Visa and entry requirements Croatia:
Passport not required
No visa is required

Information from the Foreign Office about your trip to Croatia:

Croatia is a country between Central and Southeastern Europe with around 4.3 million inhabitants. The country is a member of the European Union, NATO and the United Nations.

Croatia borders Slovenia in the northwest, Hungary in the north, Serbia in the northeast, Bosnia and Herzegovina in the east and Montenegro in the southeast. To the west of the mainland is the Adriatic Sea with several islands such as Krk, Cres or Brac. Croatia is therefore one of the most water-rich countries in the world. There are a total of eight national parks and eleven nature parks in the country. A total of 36% of the country is covered by forests. Animal species such as brown bears, wolves, golden jackals, lynxes, vultures and eagles are found in the mountains of Croatia.

The country's official language is Croatian and is spoken as a native language by around 96% of the population. After the capital Zagreb, the largest cities in the country include Split, Rijeka, Osijek, Zadar, Pula and Dubrovnik.
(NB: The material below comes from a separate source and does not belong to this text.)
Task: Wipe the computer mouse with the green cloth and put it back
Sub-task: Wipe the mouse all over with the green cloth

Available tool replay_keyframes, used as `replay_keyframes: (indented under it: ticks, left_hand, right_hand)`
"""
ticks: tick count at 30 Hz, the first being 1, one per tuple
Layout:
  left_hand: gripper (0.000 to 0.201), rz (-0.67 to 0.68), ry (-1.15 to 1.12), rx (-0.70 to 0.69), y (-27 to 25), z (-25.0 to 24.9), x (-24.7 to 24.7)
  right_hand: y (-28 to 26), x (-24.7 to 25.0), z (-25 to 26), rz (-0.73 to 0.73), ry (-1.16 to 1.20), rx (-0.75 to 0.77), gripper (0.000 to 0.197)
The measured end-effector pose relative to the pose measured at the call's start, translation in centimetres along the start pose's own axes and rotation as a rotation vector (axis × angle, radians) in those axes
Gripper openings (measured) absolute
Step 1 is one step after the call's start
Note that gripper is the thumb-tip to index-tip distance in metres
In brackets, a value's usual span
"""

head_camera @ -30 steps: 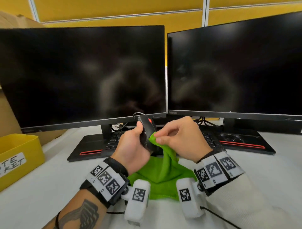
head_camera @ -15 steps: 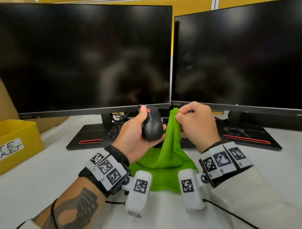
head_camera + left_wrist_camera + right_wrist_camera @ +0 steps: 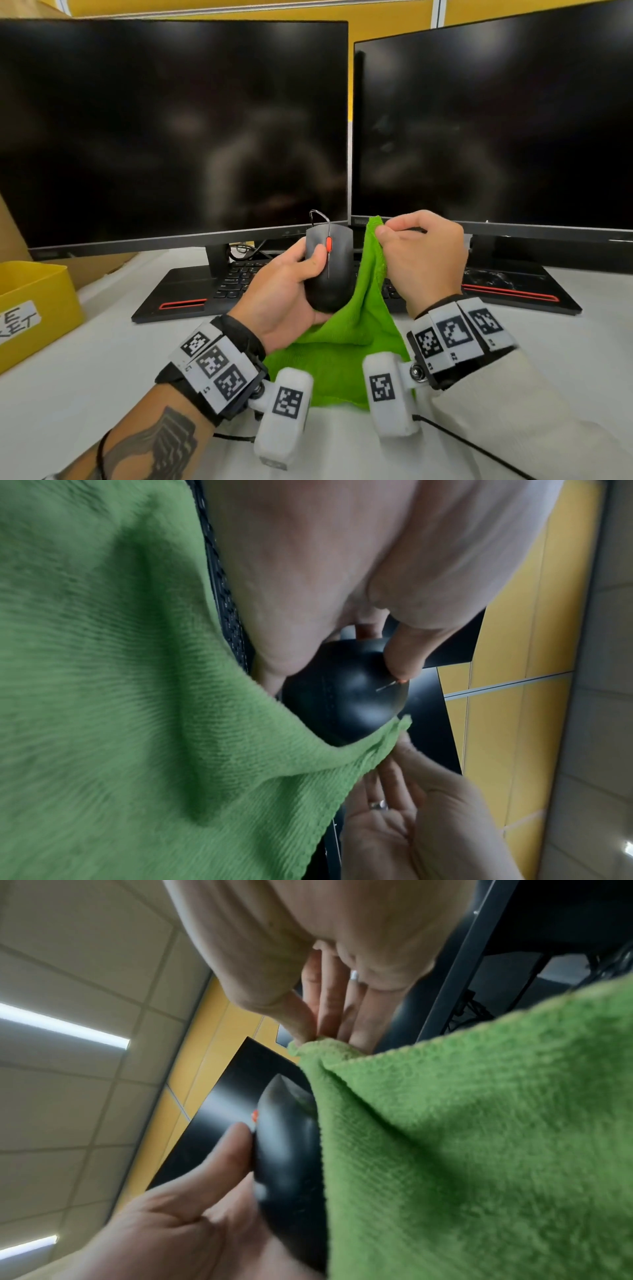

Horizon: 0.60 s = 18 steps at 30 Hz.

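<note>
My left hand (image 3: 291,284) grips a black wired computer mouse (image 3: 330,270) with a red scroll wheel, held above the desk with its top facing me and the thumb on its left button. The green cloth (image 3: 346,342) hangs beside the mouse's right side. My right hand (image 3: 416,253) pinches the cloth's top corner between thumb and forefinger and holds it up; its lower part lies on the desk. In the left wrist view the mouse (image 3: 342,696) sits against the cloth (image 3: 137,696). The right wrist view shows the cloth (image 3: 479,1137) draped along the mouse (image 3: 287,1145).
Two dark monitors (image 3: 171,130) (image 3: 496,120) stand close behind the hands. A black keyboard (image 3: 236,277) lies under them on their flat stands. A yellow bin (image 3: 34,308) sits at the left edge of the white desk (image 3: 102,359). The mouse cable (image 3: 318,217) loops behind.
The left hand has turned the mouse from edge-on to top-up. The right hand has lifted the cloth corner off the mouse and holds it higher, to the mouse's right.
</note>
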<state>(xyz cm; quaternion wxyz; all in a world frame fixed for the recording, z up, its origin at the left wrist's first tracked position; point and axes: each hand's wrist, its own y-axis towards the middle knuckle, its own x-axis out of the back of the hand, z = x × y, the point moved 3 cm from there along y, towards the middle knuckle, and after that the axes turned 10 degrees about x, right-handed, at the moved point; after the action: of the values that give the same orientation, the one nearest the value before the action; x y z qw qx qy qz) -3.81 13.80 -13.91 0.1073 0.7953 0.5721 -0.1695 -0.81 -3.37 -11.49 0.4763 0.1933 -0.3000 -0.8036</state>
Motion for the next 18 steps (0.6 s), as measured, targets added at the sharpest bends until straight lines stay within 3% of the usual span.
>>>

Croatia is relatively rich in mineral resources and has significant deposits of crude oil, natural gas, hard coal, lignite, bauxite, iron ore and kaolin, and in some regions also graphite, salt and calcium.

Croatia is known for its coast on the Adriatic with hundreds of offshore islands. Around 11 million tourists travel to the country every year and represent an important part of the Croatian economy with almost 251 million tourists. The most important sights in the country include the old town of Dubrovnik, the University of Zadar, which is one of the oldest universities in Europe, the Plitvice Lakes National Park, the historic city center of Porec, the historic city of Trogir, and the Cathedral of Saint Jacob in Sibenik as well as the plain of Stari Grad.

The capital Zagreb with its 800,000 inhabitants is also the largest city in Croatia, the seat of government and the seat of the Croatian Parliament.

The city's landmark is Zagreb Cathedral with its two huge towers. Other sights include the Church of St. Francis, St. Mary's Church, the Archbishop's Palace and Ban Jelacic Square. This central square between the upper and lower towns often serves as a starting point for sightseeing and excursions.

Zagreb was the starting point of my big trip to the Balkans in September 2015. From Berlin I first flew by plane to Zagreb for two days before taking the train to Ljubljana in Slovenia. I spent one night in Zagreb in a hotel in the middle of the city center. You can explore everything in the city on foot and don't have to rely on any other means of transport. There are countless restaurants in the city center and it is advisable to definitely try the famous Croatian cuisine. Personally, I am a big fan of Croatian dishes such as cevapcici, so I really enjoyed my stay in the country.